* TRY IT: Which lines of the data hold the word "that"? Copy all of them.

* DATA:

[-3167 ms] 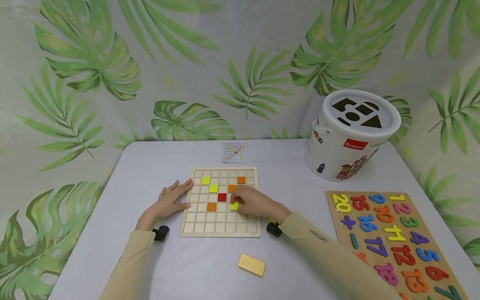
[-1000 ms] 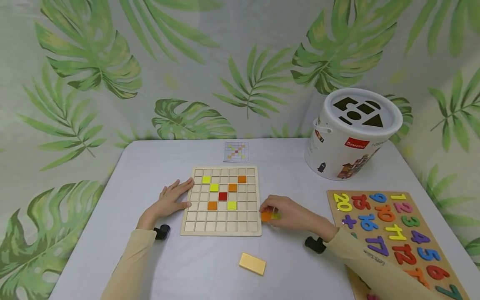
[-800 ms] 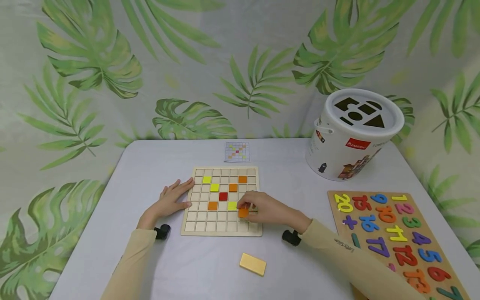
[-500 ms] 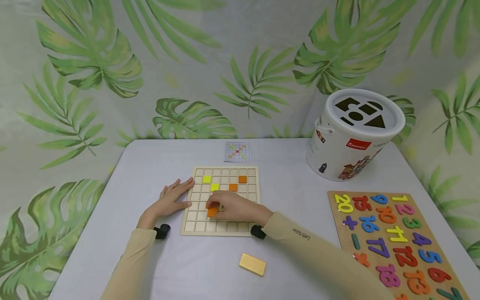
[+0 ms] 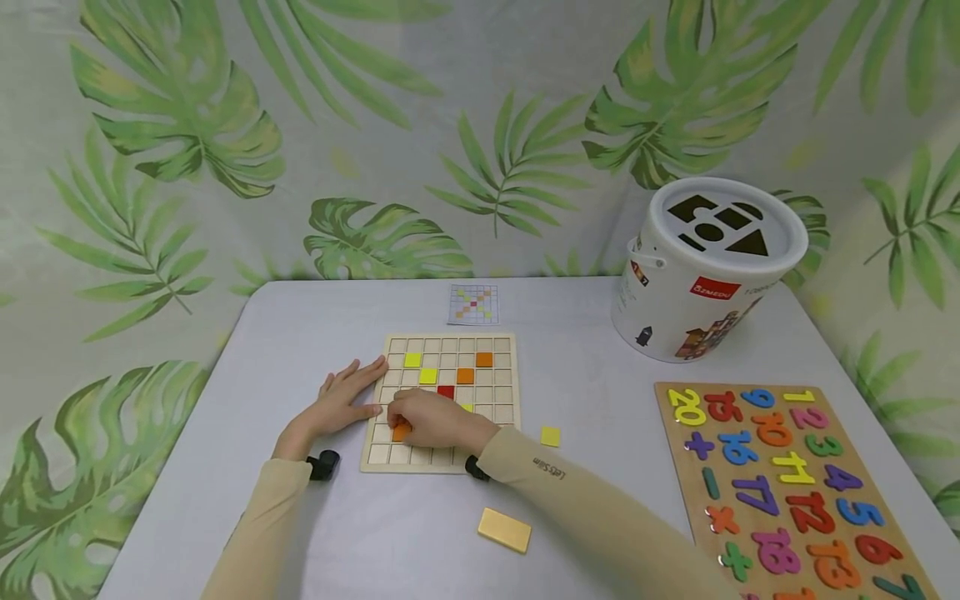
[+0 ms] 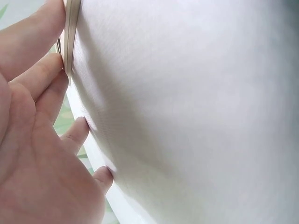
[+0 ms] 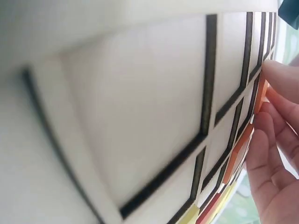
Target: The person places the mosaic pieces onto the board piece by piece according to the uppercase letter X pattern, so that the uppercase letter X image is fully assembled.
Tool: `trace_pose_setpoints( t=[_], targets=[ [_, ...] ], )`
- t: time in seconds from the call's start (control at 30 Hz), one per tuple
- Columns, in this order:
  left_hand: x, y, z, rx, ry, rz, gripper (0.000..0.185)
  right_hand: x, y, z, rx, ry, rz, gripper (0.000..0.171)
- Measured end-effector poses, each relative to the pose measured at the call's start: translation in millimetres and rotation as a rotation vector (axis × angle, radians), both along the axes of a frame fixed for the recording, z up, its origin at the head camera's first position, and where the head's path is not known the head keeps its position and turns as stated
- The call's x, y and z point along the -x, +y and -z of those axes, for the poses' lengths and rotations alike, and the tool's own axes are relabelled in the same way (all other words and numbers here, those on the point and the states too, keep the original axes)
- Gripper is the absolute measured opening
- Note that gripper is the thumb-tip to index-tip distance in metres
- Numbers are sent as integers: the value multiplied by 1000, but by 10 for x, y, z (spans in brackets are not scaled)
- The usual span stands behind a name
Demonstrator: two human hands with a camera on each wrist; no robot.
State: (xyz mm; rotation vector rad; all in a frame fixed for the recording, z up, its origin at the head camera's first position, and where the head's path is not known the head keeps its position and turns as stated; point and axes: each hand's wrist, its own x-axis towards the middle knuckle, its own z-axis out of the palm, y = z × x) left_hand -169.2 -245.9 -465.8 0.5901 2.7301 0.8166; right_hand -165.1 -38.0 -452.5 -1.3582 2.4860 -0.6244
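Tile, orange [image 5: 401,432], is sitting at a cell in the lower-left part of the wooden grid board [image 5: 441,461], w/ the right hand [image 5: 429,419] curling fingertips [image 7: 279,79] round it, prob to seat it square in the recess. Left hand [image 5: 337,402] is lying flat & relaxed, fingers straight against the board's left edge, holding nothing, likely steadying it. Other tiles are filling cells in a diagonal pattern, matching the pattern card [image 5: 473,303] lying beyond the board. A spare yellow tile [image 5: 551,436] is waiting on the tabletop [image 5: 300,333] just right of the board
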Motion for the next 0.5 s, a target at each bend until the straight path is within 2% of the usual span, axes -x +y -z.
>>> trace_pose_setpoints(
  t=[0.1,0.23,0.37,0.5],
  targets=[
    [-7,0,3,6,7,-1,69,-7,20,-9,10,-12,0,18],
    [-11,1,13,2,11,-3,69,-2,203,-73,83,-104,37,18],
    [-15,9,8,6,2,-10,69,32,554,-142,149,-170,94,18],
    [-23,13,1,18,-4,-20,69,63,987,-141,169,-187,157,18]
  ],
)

* TASK ANSWER:
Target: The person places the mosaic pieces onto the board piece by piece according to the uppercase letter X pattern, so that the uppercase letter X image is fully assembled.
- Note that gripper is the thumb-tip to index-tip distance in metres

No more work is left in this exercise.